Daily reflection – 28th October 2020; Luke 5: 12-16.

In today’s Gospel reading we see Jesus going up a mountain and spending the entire night in prayer. When He came down He chose the twelve Apostles and the reading ends ‘and Judas Iscariot, who became a traitor (a treacherous, basely faithless person)’. We know very little about Judas. Various interpretations of Iscariot have been made, one even claiming it to be a version of the latin word sicarius meaning assassin. The most likely however, taken from early translations of Scripture in Hebrew means ‘ a man of Kerioth-Hezron’ a town just South of Hebron in Judea.

Now, this was at or near to the beginning of Jesus’ ministry, and Jesus knew he would have to spend a considerable amount of time, almost three years, with the man who would ultimately betray him. This demonstrates, for me, the endless love and care that God has for us. He knew that Judas would betray Him if given the chance, yet still, God gave him that chance; the chance to repent or to fall. Judas probably tried very hard to follow Jesus but, from the evidence could not divorce himself from this world.
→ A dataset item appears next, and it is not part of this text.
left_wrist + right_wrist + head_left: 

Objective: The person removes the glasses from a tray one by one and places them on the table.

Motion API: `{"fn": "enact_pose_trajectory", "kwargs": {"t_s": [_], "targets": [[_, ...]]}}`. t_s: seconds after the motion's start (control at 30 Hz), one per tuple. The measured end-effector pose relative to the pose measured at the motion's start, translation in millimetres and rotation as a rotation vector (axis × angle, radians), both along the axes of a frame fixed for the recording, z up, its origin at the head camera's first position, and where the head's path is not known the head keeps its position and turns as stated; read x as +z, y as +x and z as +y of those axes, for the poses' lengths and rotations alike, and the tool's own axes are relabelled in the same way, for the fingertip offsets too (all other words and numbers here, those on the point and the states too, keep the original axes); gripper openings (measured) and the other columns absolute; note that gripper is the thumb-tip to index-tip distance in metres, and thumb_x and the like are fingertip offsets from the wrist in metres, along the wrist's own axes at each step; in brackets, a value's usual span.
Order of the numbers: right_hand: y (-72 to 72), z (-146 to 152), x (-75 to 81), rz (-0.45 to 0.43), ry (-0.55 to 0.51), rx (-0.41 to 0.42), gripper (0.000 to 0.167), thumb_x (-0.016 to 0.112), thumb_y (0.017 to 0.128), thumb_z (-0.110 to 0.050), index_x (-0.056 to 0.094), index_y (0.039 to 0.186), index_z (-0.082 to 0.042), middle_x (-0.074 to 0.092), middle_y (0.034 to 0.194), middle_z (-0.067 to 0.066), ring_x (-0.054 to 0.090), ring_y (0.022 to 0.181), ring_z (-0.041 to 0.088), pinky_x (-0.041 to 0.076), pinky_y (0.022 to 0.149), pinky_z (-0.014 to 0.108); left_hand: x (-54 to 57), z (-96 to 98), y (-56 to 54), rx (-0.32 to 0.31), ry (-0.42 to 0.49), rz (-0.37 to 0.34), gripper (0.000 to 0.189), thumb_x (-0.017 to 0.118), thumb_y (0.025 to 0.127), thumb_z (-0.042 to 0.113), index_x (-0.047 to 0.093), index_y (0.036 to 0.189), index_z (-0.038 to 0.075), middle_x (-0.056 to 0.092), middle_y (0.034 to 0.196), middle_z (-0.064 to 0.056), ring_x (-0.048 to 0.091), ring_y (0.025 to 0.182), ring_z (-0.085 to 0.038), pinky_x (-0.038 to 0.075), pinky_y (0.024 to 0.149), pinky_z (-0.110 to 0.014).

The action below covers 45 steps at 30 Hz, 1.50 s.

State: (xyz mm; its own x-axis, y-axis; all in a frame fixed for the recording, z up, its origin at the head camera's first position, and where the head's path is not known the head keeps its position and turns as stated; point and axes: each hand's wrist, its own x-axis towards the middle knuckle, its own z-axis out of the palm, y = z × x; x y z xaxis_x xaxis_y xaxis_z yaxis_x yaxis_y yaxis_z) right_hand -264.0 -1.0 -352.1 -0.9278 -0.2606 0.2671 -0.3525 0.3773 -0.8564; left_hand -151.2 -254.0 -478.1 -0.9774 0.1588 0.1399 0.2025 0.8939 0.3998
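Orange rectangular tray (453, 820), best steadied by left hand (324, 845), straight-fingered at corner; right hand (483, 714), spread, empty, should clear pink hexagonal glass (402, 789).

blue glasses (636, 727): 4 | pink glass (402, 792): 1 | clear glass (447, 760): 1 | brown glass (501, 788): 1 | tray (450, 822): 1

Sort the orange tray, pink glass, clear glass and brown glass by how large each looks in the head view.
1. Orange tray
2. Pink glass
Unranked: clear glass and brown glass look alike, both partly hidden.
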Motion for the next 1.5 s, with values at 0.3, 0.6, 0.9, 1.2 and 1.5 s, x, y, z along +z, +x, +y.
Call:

We know what it is to follow Jesus because He told us in Matthew 10: 34-39. This is a hard teaching. Jesus must be placed before all others in our lives; we must become as like Jesus in our thoughts and actions as we possibly can; whoever puts his earthly life before his spiritual life will lose both. I believe though that we must remember our God is love and will not judge us by how successful we are in this endeavor, but in how long and how hard we try. Let us not forget that all the disciples eventually failed this test. When the teachings of Jesus turned from the beatitudes in Matthew 5:3-11 to the coming cross in John 6:66 many of his followers gave up and returned to their homes. On the night Jesus was betrayed and arrested every one of the twelve deserted Him. Even Peter denied Christ three times. Even so, the resurrected Christ forgave them all completely.

We are justified by our faith and judged by our works. Stay firm in your faith to the best of your ability and to the end of your days and you will see the Kingdom of God. Judas chose his own fate eventually and ‘went to his own place’. Jesus gave him every chance with repeated appeals to him; it was never inevitable that he would betray the Christ so the decision to do so was Judas’ own; Judas never really entered into a real relationship with Jesus always calling Jesus rabbi and never Lord.

Judas failed because he spent more time reading the accounts than reading the Scriptures; more time watching the crowd than watching the Christ. Judas worried more about the money than about what they could do with the money. As we can see from the passion story it was after Mary had poured Nard, an expensive perfume, upon the feet of the Christ that he went to the Sanhedrin and arranged to betray the Christ, the inference being that this was the ‘final straw’. Judas will forever be the one disciple who never really committed his life to Christ; who shared His company but never shared His spirit (Romans 8:9); Judas chose his path, not God; God merely confirmed him in his dreadful choice.